→ **WHAT IS NEEDED**: Images are not part of the copy; write out the rest of the data exactly as given.

• • • • •

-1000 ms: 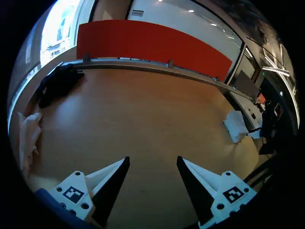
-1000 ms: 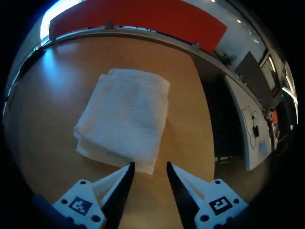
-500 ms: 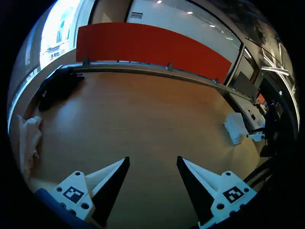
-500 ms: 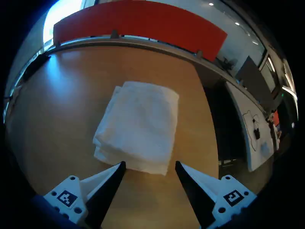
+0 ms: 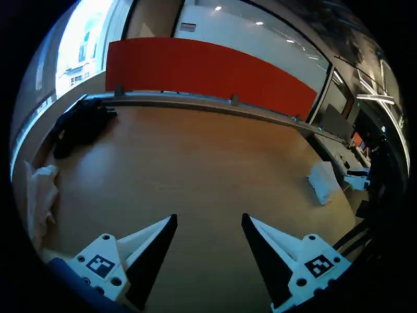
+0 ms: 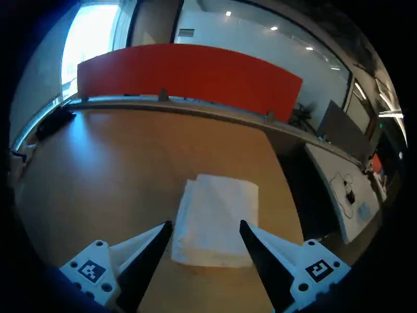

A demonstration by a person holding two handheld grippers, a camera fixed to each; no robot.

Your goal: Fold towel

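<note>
Pulling our right tool (image 6: 205, 223) back, spread apart like the left tool (image 5: 209, 216), we left the towel (image 6: 219, 208) folded, seemingly done.

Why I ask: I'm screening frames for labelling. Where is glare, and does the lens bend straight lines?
Left gripper view: the window is blown out, and the red partition bows into an arc. Right gripper view: the window glares too, casting a bluish sheen on the table; the towel looks sharp.
</note>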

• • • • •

→ **EXPECTED OUTPUT**:
-1000 ms: 
-1000 ms: 
-500 ms: 
-500 ms: 
+0 ms: 
+0 ms: 

A demonstration by a person holding two handheld grippers, a camera fixed to each; no robot.

Your goal: Fold towel

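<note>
Pulling our right tool (image 6: 205, 223) back, spread apart like the left tool (image 5: 209, 216), we left the towel (image 6: 219, 208) folded, seemingly done.

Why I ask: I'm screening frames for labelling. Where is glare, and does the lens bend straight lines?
Left gripper view: the window is blown out, and the red partition bows into an arc. Right gripper view: the window glares too, casting a bluish sheen on the table; the towel looks sharp.
</note>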

This exercise is now fully answered.